WORK REQUEST:
Find and copy every line in the records that includes the string "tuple".

PROVIDED MATERIAL:
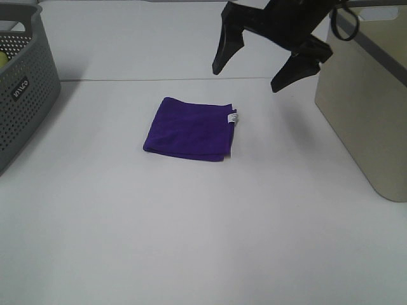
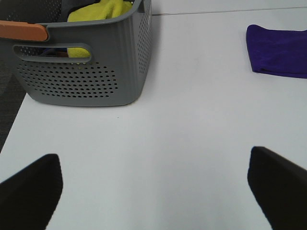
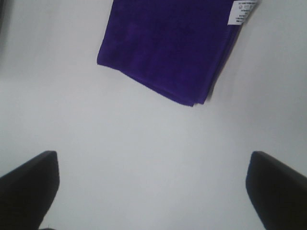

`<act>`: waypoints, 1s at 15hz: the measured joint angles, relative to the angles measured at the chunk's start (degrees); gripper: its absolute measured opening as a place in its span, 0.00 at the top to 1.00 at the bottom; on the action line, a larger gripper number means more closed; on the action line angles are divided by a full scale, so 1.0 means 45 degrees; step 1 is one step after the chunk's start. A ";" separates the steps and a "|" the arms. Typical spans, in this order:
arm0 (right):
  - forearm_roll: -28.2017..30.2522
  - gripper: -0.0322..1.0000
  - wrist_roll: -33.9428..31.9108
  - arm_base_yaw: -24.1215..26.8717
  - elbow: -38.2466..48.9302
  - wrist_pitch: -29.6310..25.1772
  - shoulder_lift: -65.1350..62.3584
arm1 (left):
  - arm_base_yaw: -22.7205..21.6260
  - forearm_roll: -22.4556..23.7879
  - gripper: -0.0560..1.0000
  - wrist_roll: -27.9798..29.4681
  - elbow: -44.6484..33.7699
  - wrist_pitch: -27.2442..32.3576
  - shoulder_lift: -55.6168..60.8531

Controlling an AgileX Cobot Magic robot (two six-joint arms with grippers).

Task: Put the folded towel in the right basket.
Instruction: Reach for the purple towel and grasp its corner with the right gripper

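High view, towel: the folded purple towel lies flat on the white table, between the grey basket on the left and the beige basket on the right, touching neither
High view, right gripper: the right gripper hangs in the air behind the towel, near the beige basket, jaws spread wide with nothing between them
Left wrist view, left gripper: the left gripper is parted and empty over bare table; the grey basket holds a yellow cloth, and the towel lies well apart from this gripper
Right wrist view, towel: the towel fills the area ahead of the released, empty fingers, its white label at one corner
Step in hand: judged to be the approach, with the grasp not yet made and the towel not yet lifted
Next move: the right gripper likely needs to descend over a towel edge, close on all the folded layers together, then lift and carry them over the rim of the beige basket
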State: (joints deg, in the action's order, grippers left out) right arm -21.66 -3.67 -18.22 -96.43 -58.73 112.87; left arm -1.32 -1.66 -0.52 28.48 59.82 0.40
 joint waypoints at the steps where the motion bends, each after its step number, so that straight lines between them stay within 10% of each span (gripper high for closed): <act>1: -0.0038 0.04 -0.0013 0.0000 -0.0255 0.0089 0.0344 | 0.0000 0.0000 0.01 0.0000 0.0000 0.0000 0.0000; 15: 0.0675 0.04 -0.0484 0.0229 -0.4800 0.0700 0.6621 | 0.0000 0.0000 0.01 0.0000 0.0000 0.0000 0.0000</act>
State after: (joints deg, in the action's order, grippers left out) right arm -18.62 -5.84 -17.19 -118.03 -55.58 142.67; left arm -1.32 -1.66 -0.52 28.48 59.82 0.40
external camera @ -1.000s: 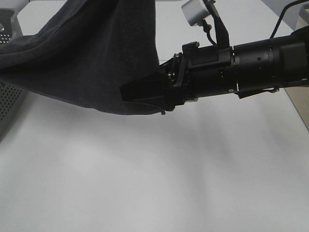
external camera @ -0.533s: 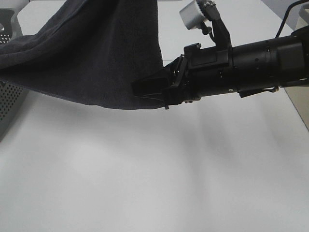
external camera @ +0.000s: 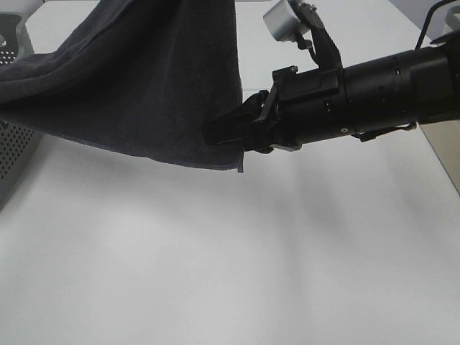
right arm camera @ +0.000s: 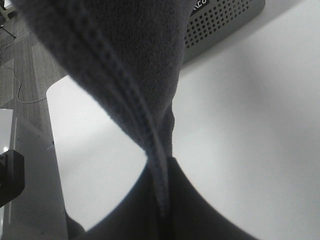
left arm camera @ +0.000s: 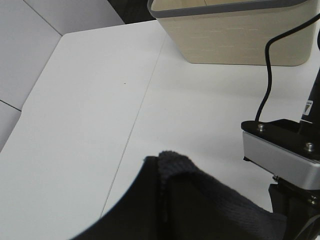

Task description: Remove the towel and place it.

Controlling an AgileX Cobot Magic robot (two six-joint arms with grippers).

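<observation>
Pinching the towel (external camera: pixel 144 79) near its lower corner, my right jaws are closed on the hem, which in the right wrist view runs straight down into the gap between them. I hold it there because a grip at the corner lets the cloth hang as a flat sheet rather than bunch. My left jaws do not show in the high view. The left wrist view has a tuft of dark terry poking out where they meet, so I judge them clamped on another part of the cloth, though I cannot tell which edge. Between these holds the towel is slung in the air above the far left of the white surface (external camera: pixel 215 273), its left end passing over the perforated grey bin (external camera: pixel 11 151); whether it touches the bin I cannot tell. Nothing is laid down yet. A beige bin (left arm camera: pixel 235 35) stands well apart at the right. Next, I reckon, both arms must lower the sheet together, since uneven moves could pull it out of one thin pinch.
</observation>
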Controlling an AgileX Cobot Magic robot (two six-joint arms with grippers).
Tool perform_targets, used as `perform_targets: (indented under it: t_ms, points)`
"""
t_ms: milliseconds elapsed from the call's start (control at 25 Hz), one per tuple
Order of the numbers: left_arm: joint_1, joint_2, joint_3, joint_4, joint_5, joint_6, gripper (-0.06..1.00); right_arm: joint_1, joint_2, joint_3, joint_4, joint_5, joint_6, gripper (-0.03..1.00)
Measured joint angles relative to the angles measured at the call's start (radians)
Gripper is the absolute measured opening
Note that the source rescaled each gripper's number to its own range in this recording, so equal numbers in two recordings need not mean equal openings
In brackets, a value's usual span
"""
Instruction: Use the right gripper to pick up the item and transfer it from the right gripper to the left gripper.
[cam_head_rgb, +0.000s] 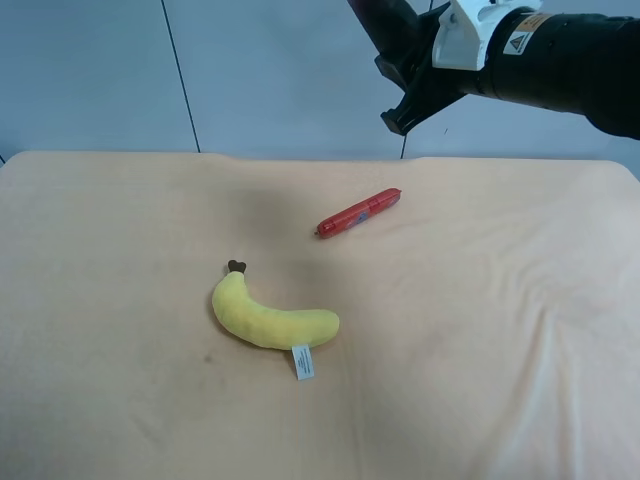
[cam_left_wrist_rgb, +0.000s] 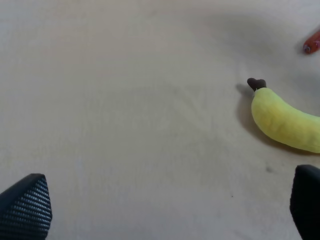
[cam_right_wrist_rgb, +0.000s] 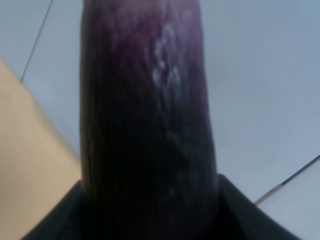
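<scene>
On the left of the high view, the cloth-covered table (cam_head_rgb: 100, 300) is bare, and I cannot see the left arm there at all. Toward the middle, a yellow plush banana (cam_head_rgb: 268, 318) lies on the cloth with its white tag trailing. A red sausage (cam_head_rgb: 358, 212) lies beyond it and well apart. At the upper right, the right gripper (cam_head_rgb: 400, 80) hangs high above the table in front of the wall. It holds the purple item (cam_head_rgb: 385, 25), which runs up out of the frame.

In the right wrist view, the item fills the frame as a dark, glossy column. It is probably an aubergine, though the close view is too blurred for me to be sure. The black fingers (cam_right_wrist_rgb: 245, 210) press against both of its sides, so I read the grip as clamped on it.

In the left wrist view, the left gripper (cam_left_wrist_rgb: 165, 210) looks down on bare cloth. Its fingertips (cam_left_wrist_rgb: 27, 205) are spread wide apart with nothing between them, and the banana is off to one side.

I judge the pickup done and the handover not yet begun. Next, I need to raise the left arm to the item and close its spread fingers on an exposed part. Only then should I loosen the right grip.
</scene>
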Motion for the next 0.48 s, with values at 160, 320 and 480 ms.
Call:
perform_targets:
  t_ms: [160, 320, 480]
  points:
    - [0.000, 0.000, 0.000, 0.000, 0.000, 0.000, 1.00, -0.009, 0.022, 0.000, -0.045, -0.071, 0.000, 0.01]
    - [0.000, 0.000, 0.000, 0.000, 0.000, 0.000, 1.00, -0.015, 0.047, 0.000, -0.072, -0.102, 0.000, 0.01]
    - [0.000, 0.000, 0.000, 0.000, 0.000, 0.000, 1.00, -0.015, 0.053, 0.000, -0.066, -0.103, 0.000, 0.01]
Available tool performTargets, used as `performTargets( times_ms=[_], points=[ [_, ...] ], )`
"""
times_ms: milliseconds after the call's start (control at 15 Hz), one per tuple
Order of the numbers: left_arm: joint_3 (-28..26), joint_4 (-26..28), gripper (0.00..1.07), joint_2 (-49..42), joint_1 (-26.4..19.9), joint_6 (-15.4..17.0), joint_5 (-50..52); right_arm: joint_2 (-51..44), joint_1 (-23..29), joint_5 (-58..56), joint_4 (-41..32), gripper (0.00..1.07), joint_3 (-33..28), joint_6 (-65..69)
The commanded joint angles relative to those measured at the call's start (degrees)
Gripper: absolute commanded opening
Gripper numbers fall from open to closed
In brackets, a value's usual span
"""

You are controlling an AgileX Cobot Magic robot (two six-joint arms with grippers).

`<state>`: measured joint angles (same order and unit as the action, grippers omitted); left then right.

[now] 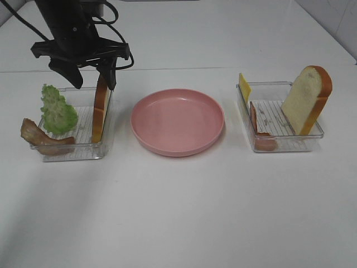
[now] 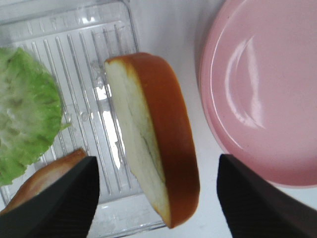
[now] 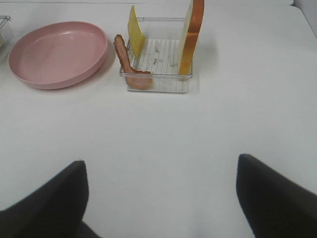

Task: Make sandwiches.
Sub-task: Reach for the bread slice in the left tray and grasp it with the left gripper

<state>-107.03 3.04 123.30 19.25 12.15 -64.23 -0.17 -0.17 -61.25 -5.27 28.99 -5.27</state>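
Observation:
No stacked sandwich shows; the toy food parts stand apart in two clear trays. The left tray [image 1: 106, 120] holds an upright bread slice [image 1: 100, 106], green lettuce [image 1: 57, 111] and a bacon strip [image 1: 42, 138]. My left gripper [image 1: 92, 75] is open just above that bread slice [image 2: 153, 134], one finger on each side, not touching it. The right tray [image 1: 312, 137] holds a leaning bread slice [image 1: 307, 100], yellow cheese [image 1: 244, 88] and a ham strip [image 1: 259, 131]. My right gripper [image 3: 161, 198] is open and empty, low over the table, well short of the right tray [image 3: 163, 84].
A round pink plate [image 1: 177, 121] sits empty between the two trays; it also shows in the left wrist view [image 2: 262, 94] and the right wrist view [image 3: 57, 52]. White table [image 1: 178, 212] extends in front.

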Motion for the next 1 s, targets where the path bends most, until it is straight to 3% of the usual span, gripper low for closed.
performTargets(
  times_ms=[67, 533, 733, 800, 867, 1000],
  points=[
    [-0.23, 0.57, 0.65, 1.26, 0.29, 0.4, 2.12, -0.69, -0.34, 0.52, -0.34, 0.78, -0.17, -0.29],
    [-0.23, -0.4, 0.62, 3.55, 0.29, 0.4, 1.78, -0.69, -0.34, 0.52, -0.34, 0.78, -0.17, -0.29],
    [-0.23, -0.4, 0.38, 3.55, 0.29, 0.4, 1.89, -0.69, -0.34, 0.52, -0.34, 0.78, -0.17, -0.29],
    [-0.23, -0.4, 0.27, 3.55, 0.29, 0.4, 2.18, -0.69, -0.34, 0.52, -0.34, 0.78, -0.17, -0.29],
    [-0.23, -0.4, 0.09, 3.55, 0.29, 0.4, 2.41, -0.69, -0.34, 0.52, -0.34, 0.78, -0.17, -0.29],
    [-0.23, -0.4, 0.0, 3.55, 0.29, 0.4, 2.35, -0.69, -0.34, 0.52, -0.34, 0.78, -0.17, -0.29]
  ],
)
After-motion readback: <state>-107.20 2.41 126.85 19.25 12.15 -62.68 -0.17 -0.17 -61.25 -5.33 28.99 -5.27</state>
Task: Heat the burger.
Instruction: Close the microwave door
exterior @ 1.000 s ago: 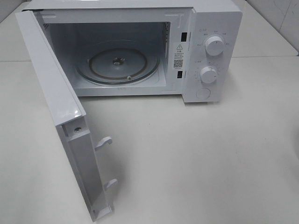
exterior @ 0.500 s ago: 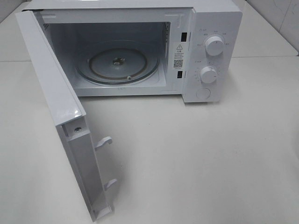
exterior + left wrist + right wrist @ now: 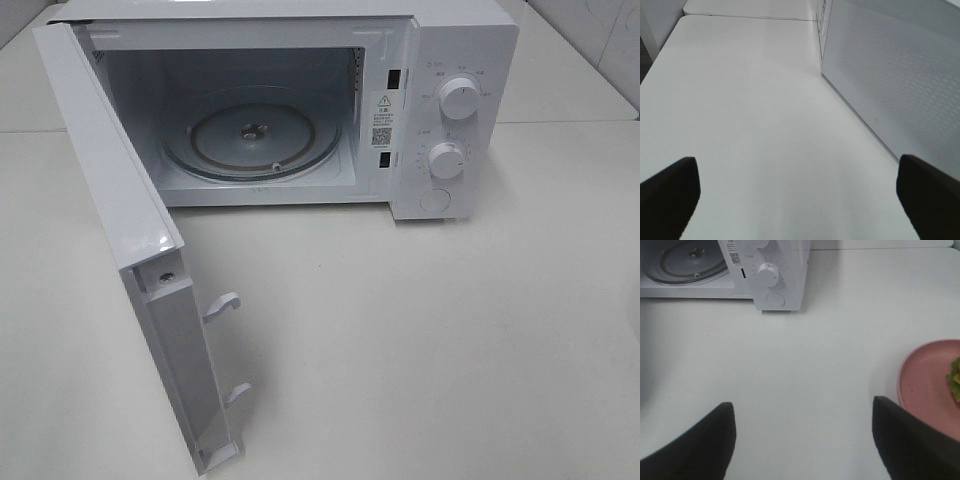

SOLUTION:
t_ms: milliseconds elapsed from the call's start (control at 25 Hz), one per tuple
times_ms: milliseconds after the call's start (control at 15 Hz), one per tuple

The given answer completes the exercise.